Art by Dave Sim, for a charity auction to benefit The Joe Shuster Awards
DAVE SIM:
(on being asked by editor, Kevin Dooley, to contribute his thoughts and a drawing to Amazing Heroes magazine's celebration of Superman's 50th anniversary taking place on 29 February 1988 - from Note From The President, Cerebus #108, March 1988)
Superman, as originally conceived, as a force for the common man, as an answer to the mindless tyranny with which his name (as a term) had come to be identified, as a foe of corruption and injustice, as the embodiment of FDR-style liberalism and the epitome of the notion that one individual can, should and must, of necessity, make a difference; in all this Superman... Jerry Siegel and Joe Shuster's Superman... the only true Superman... stands as a beacon of freedom shining as brightly for an adult who holds the ideals of the character sacred as he does for a child seeing him and learning them for the first time. As a symbol of the nearly limitless power of imagination, he has inspired creators for five decades to take up pen and brush in pursuit of excellence, to weave our tapestry once more. To aspire; that one day we might know a tenth... a hundredth of the greatness implied in knowing you are Jerry Siegel. You are Joe Shuster. You are the creators of Superman. And that no monumental and tragic injustice can strip you of that mantle. As comic book creators, this is our greatest heritage... and our greatest debt.

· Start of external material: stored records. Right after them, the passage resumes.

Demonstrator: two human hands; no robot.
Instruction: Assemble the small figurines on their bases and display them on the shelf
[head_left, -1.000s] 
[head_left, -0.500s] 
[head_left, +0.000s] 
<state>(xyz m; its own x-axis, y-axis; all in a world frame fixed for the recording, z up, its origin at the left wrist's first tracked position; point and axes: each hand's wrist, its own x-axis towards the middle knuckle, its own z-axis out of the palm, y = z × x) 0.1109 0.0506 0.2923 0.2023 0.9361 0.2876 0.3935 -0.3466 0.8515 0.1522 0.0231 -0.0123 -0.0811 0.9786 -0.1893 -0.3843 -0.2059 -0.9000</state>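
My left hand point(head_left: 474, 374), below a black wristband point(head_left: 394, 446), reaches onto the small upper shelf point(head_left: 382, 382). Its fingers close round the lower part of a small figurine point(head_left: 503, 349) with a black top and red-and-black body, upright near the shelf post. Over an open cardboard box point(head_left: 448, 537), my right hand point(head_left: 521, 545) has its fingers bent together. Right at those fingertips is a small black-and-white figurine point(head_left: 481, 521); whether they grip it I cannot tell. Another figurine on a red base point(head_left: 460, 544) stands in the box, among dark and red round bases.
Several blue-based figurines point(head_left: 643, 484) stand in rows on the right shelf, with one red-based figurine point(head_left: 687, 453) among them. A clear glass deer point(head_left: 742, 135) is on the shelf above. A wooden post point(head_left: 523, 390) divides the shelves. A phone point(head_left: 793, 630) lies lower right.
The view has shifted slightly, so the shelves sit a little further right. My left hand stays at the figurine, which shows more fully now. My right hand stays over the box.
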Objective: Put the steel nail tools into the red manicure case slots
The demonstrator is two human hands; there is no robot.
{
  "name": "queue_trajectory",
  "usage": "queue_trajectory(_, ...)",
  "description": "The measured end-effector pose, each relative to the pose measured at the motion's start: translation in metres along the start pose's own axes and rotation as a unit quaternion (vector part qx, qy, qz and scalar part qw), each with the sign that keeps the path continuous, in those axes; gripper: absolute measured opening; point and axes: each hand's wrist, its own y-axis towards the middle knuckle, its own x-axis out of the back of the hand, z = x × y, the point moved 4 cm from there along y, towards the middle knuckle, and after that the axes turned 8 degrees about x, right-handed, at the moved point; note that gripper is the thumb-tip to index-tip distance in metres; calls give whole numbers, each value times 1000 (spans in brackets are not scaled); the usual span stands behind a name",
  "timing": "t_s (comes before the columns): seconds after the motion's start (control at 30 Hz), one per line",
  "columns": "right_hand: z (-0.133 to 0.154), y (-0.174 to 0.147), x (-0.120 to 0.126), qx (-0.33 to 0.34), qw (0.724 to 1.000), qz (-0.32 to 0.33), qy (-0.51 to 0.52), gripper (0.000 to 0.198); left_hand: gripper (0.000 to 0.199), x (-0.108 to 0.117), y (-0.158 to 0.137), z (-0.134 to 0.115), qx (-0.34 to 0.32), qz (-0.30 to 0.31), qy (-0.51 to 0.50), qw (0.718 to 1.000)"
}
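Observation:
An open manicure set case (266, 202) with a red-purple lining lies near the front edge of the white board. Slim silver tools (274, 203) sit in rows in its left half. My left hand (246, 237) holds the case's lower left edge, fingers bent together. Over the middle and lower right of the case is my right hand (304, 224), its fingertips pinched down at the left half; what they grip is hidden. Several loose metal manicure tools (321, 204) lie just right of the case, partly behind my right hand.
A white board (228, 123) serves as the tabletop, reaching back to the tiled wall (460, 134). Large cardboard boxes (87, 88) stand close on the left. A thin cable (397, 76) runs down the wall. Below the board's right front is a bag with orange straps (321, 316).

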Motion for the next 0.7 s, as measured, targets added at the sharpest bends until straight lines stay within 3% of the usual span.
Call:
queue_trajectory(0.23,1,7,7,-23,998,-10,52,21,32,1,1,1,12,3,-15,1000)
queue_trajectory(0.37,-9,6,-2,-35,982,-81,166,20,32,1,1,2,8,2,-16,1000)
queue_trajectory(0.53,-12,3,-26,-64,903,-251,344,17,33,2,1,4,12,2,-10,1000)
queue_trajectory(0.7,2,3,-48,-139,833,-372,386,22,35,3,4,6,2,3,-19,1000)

...Sure. I'll do a picture of Superman and get Gerhard to put the Fortress of Solitude behind him. We'll make money. And we can send it to Kevin Dooley. And he can print it and he can make money. Then we'll send copies to the distributors right, Kev? And they can make money. Then we'll get the distributors to send them to the shops and they can make money. And the Beast 666 Fifth Avenue gets free advertising for whatever the latest crop of Jerry Siegel ghost-writers and Joe Shuster ghost-artists are churning out.
Kevin, if I thought seriously of all the delight I've gotten from the original Superman, the real Superman, I would probably go mad from the injustice that has been done to Siegel and Shuster all of their lives. The millions that would be theirs today had they been dealing with honourable people instead of scum who aren't fit to breathe the same air as them. That any creative person would be a party to praising an injustice compounded year upon year, decade upon decade is an example of vile hypocrisy and insidious and destructive self-loathing on the part of comic book creators.
...Render unto me a fucking break, Dooley.